◆ Exercise directions: Would you transcribe word for word every line from the one containing "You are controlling" to the end of the data, both ends included, and leave out the rest?

◆ Dataset extract:
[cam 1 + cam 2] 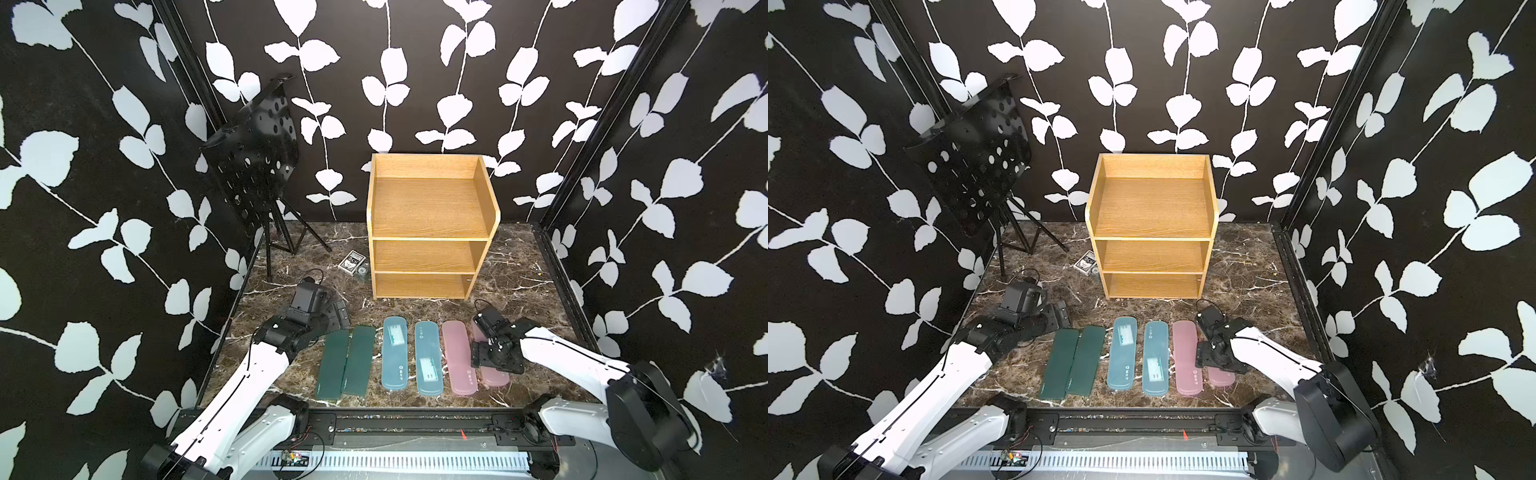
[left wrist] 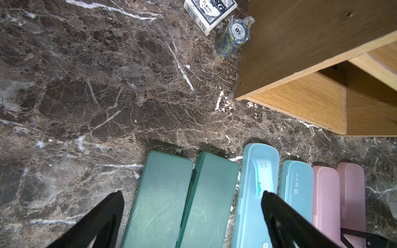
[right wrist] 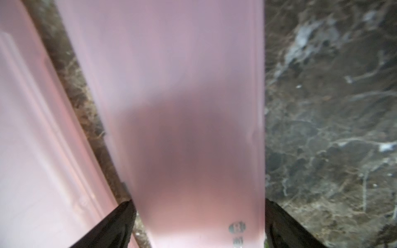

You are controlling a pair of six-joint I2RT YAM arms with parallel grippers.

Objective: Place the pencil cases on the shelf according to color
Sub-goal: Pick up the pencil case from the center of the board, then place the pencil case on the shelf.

◆ Response:
You are controlling a pair of six-joint I2RT YAM arms with parallel grippers.

Objective: Place the pencil cases on the shelf according to color
Sub-goal: Pick up the pencil case from the center of the board, then place the pencil case on the shelf.

This answer is now finished.